She snuck a peek at him. She had to concede that if commercials and magazines featured nonstandard guys like him, they’d sell more products. Such easy masculinity and commanding charisma paired with that cute smile of his could melt steel.
It certainly melted her. Made her feel . . . willing. And very able.
“Here,” he said, offering his arm. “I’d like to see you walk slowly to that door and back, just to be sure.”
“I’m fine.” But she slid off the table. She shook her head briefly at his offered arm. She walked to the door, placed her hand on the doorknob. She should keep going. For the sake of her hard-won equilibrium, she should keep going.

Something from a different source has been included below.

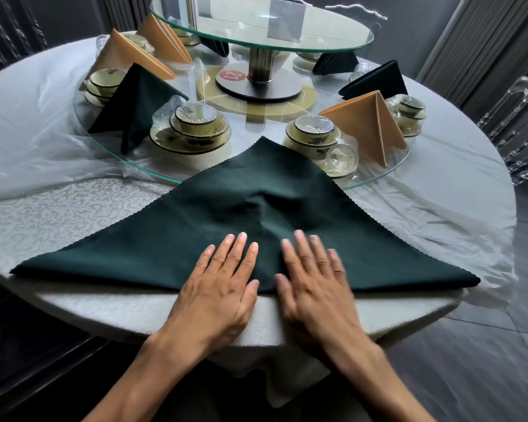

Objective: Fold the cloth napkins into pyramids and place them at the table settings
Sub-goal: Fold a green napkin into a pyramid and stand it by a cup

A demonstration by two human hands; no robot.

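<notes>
— Surface?

— Round table (73,214), white damask tablecloth (52,208) bare at the near edge, thin clear plastic sheet (424,214) over the rest, rumpled at 3 and 9 o'clock. Glass turntable (153,173) across the middle; second, smaller glass tier (333,45) above it on a metal post (260,63), red number disc (232,76) at the base.

— Napkin?

— Dark green napkin (195,233), folded into a flat triangle, long fold along the near edge at 6 o'clock, apex at 12 lapping onto the turntable rim. Slight pucker at centre.

— Hands?

— Left hand (223,275) and right hand (314,278) side by side at 6 o'clock, palms down, fingers straight and spread, pressing the fold. Nothing gripped by either. Right one blurred.

— On the turntable?

— Standing pyramids: green pyramid (137,105) at 10 o'clock, two tan pyramids (128,53) behind it at 11, tan pyramid (369,123) at 2, dark pyramid (378,79) beyond that. Wrapped bowl sets (195,126) between them, at 11 and 1 o'clock nearest the apex.

— Room?

— Dark grey floor (470,376) at 4 o'clock, clear chair (521,126) at 3, pale curtain (482,35) at 1 to 2, dark chair back (3,32) at 10.
</notes>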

Her hand tightened on the knob.
Then her hand slid from the knob.
He spoke as if he hadn’t noticed. “We need to ensure you don’t have coordination and balance issues, or any persistent feeling of being confused.”
“I was confused before, so no change there.”
“Yes. About that.”
She turned until her back was pressed against the door.
From behind the door came the beat of music and, more faintly, the sound of voices, reminding her she wasn’t in a real examination room.
She touched the smooth white door with just her fingertips. The room had a long countertop, just like in a real doctor’s office. She recognized some items on it. Bandages and tape, speculums, a Wartenberg pinwheel, tongue depressors, reflex hammers, scopes, needles, thermometers . . . Even the examination table looked real, with a fresh paper gown at its base. Right above the foot stirrups folded discreetly underneath.
She lifted her gaze to his. “And now I’m more confused than ever. What’s this room all about?”
“You can’t guess?” His smile teased. He put on a white coat, raised an eyebrow.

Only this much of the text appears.